§ Task description: Beginning at the first line of the data, print each line exactly, stopping after the line that contains "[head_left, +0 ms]".

☆ ☆ ☆ ☆ ☆ ☆ ☆

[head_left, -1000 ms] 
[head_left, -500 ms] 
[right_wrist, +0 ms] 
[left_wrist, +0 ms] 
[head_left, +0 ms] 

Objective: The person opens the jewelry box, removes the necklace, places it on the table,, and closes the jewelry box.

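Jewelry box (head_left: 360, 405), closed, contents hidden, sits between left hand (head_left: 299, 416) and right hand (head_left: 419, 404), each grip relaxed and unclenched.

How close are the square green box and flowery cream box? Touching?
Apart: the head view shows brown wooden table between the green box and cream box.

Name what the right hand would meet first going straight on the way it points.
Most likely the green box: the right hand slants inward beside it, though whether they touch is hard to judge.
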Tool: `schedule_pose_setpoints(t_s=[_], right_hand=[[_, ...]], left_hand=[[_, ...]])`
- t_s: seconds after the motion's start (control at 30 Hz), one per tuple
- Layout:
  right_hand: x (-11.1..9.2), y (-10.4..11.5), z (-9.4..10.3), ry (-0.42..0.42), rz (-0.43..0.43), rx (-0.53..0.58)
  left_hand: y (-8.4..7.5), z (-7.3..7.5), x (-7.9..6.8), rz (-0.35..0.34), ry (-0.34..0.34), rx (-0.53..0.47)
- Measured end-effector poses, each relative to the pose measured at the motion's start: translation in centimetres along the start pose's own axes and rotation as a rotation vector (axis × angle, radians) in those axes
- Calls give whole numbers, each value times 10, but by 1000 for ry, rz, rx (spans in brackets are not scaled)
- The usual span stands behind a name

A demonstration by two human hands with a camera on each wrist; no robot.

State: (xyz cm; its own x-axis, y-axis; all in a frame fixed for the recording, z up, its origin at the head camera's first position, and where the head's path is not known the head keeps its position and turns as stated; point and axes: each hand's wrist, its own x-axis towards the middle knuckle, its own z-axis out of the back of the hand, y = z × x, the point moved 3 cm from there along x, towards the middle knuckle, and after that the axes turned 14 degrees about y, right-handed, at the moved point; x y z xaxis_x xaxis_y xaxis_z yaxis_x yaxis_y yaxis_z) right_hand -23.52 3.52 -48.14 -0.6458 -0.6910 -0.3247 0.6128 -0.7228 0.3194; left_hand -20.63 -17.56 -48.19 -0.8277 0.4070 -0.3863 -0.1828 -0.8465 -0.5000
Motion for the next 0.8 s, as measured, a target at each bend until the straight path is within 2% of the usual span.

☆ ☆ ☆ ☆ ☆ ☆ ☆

§ Result for this task:
[head_left, -1000 ms] 
[head_left, -500 ms] 
[right_wrist, +0 ms] 
[left_wrist, +0 ms] 
[head_left, +0 ms] 

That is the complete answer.